The introductory questions introduce everyone and break the ice by sharing something personal but not private, such as a favorite TV show or a pet peeve. As such, it’s appropriate for these questions to be specific, (somewhat) directed, and unrelated to the topics of inquiry.

General News Reading (20 minutes)

How do you get the news most frequently?

Probe: Are there some other ways you regularly get news?

Which news sites do you regularly read? (Make a list on the whiteboard.)

Probe: Are there some that you read more than others?

Probe: What attracts you to the sites you read more often? (Ask individuals about specific sites.)

Have you ever switched from one favorite to another? How often? Did it just happen once or have you had several favorites?

Probe: What made you decide to switch?

Probe: How did you pick the site you switched to?

Probes are follow-up questions that dig deeper into a given topic.

Switching gears, what kinds of news are there? (Make a list.)

Are there any good sites for sports? How about for politics? Technology?

Even though the primary topic is technology news, asking about several different kinds of news keeps the discussion from focusing on technology prematurely.

Are there sites that specialize in any of these (business, entertainment, technology)? Can you name some, even if you don’t read them regularly?

Changing gears again, have you ever come across a situation where you think that advertising has affected the news you’re reading?

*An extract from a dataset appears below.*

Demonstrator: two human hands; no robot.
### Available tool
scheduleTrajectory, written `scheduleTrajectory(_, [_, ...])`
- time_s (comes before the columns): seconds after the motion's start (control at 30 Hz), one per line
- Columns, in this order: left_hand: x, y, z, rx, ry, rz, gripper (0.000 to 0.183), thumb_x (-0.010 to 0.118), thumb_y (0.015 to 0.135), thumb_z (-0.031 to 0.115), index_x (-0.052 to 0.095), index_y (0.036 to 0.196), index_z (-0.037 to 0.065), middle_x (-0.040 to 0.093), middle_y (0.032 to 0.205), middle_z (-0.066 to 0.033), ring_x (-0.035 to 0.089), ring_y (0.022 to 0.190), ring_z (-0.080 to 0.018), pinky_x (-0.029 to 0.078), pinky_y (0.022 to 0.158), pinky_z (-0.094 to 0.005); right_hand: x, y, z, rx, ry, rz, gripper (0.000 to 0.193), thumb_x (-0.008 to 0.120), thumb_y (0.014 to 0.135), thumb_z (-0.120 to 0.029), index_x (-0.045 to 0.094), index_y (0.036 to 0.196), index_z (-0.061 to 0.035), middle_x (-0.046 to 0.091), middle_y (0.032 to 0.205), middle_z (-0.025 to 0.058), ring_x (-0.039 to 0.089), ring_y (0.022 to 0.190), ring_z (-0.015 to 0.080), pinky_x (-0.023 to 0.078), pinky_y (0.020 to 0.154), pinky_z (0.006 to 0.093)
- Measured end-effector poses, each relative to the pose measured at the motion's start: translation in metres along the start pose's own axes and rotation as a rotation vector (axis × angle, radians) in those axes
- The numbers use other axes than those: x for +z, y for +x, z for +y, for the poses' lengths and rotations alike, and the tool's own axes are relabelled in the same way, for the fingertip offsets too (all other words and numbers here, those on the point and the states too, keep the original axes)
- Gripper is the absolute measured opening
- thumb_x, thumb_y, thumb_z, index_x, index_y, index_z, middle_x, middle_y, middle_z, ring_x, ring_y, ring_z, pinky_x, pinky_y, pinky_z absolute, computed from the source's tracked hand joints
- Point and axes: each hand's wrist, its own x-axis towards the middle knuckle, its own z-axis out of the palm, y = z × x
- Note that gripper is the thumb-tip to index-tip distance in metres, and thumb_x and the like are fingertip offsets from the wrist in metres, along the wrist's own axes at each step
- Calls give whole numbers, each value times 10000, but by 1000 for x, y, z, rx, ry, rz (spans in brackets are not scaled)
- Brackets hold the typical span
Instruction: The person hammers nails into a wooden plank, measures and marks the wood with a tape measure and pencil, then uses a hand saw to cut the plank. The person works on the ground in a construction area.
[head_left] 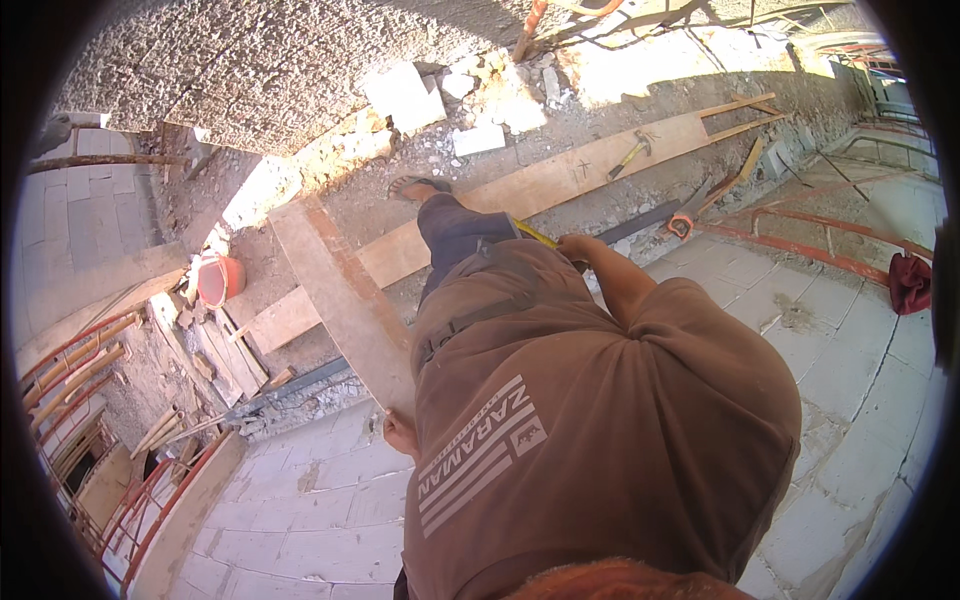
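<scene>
At the left of my body, my left hand is closed on the near end of a wide, flat wooden board. The board slopes away toward the rubble, lying across a long plank; part of its near end is hidden by my brown shirt. On my other side, my right hand is closed around a tape measure, whose yellow blade stretches toward my thigh. Most of the tape's case is hidden in the hand. My sandalled foot is beside the long plank.
A hammer rests on the long plank's far section. A handsaw with an orange handle lies to the right, by red metal frames. A red bucket, wood scraps and broken blocks lie about. Pale blocks form surfaces on both sides.
</scene>
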Motion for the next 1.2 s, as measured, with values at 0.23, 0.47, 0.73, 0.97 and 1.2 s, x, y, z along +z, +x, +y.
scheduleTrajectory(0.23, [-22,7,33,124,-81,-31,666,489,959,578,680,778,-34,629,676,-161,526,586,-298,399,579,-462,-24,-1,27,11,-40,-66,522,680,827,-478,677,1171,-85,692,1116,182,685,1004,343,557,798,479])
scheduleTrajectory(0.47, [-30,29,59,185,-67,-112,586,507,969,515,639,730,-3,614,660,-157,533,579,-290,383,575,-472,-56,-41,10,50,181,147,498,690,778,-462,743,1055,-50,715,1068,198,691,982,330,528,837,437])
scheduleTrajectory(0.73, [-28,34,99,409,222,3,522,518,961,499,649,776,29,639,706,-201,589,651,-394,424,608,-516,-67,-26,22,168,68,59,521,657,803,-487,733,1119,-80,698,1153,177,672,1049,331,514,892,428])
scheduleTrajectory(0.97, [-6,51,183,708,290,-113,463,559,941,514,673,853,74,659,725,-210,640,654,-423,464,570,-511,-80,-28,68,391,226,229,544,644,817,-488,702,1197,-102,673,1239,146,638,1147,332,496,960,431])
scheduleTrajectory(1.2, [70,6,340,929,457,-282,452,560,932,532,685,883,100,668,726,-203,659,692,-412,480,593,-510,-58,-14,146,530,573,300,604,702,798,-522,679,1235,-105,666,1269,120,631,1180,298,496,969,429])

Probe: Can you give an example?

Prioritization Exercise (20 minutes)

Pass out paper with the following exercise:

Rate each of the following things based on how important they are to you. Rate them from 1 to 5, with 1 being least important. Also, if you can think of a site that does that one thing better than any other site, write its name or URL next to the statement. You don’t have to put a different site down for every one, and you may not want to put any sites down for some.

The number of different stories on a given topic

The number of different topics covered

How quickly the page downloads

Who is presenting the news

How comprehensively each story is covered

Regular columnists

The quality of the site’s search engine

The visual appearance of the site

How quickly stories are covered after they happened

How easy it is to get around in the site

(Going around) Say which ones you picked as the most important.

Probe: What about it makes it so important?

Probe: Is there a site that does it well? Does anyone else have that site written down?

Are there any attributes of news sites that you think are important but that are not on the list?

This exercise is designed to start a discussion about what makes a good news site by focusing on specific features.

Competitor Site Review (20 minutes)

We’ve been talking about general news reading, but let’s talk about a couple specific news sites for a few minutes.

Turn on projector.

Are any of you familiar with (competitor site)?

Probe (for people who are): Have you ever read it? How often? Under what circumstances do you read it versus other news sources?

Describe [competitor site’s] personality.

Does [competitor site] fall into any kind of specialization?

What kinds of stories would you expect to find here?

Probe: Are there situations where you think you would read it versus other sites?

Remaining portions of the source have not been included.